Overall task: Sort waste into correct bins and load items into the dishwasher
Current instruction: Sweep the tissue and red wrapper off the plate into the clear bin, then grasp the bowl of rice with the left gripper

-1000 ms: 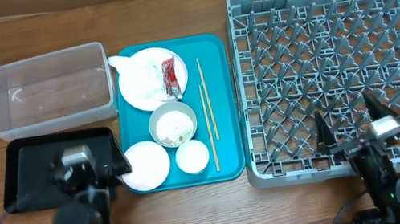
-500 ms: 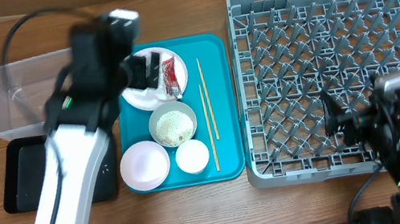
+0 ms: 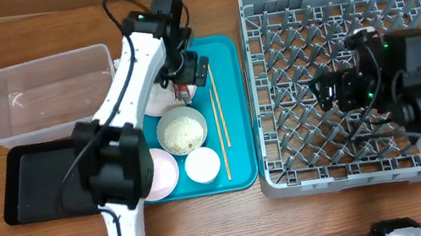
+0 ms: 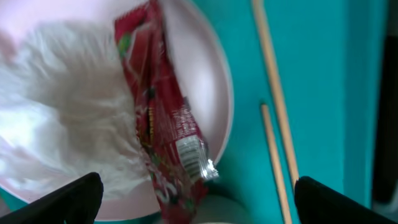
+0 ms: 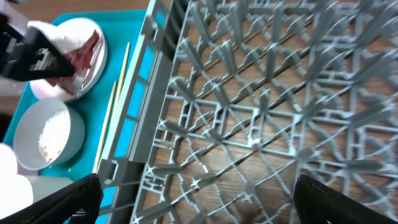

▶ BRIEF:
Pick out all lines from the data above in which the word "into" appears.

▶ ANSWER BOX:
Overall task: Sort waste into correct bins and load items into the dishwasher
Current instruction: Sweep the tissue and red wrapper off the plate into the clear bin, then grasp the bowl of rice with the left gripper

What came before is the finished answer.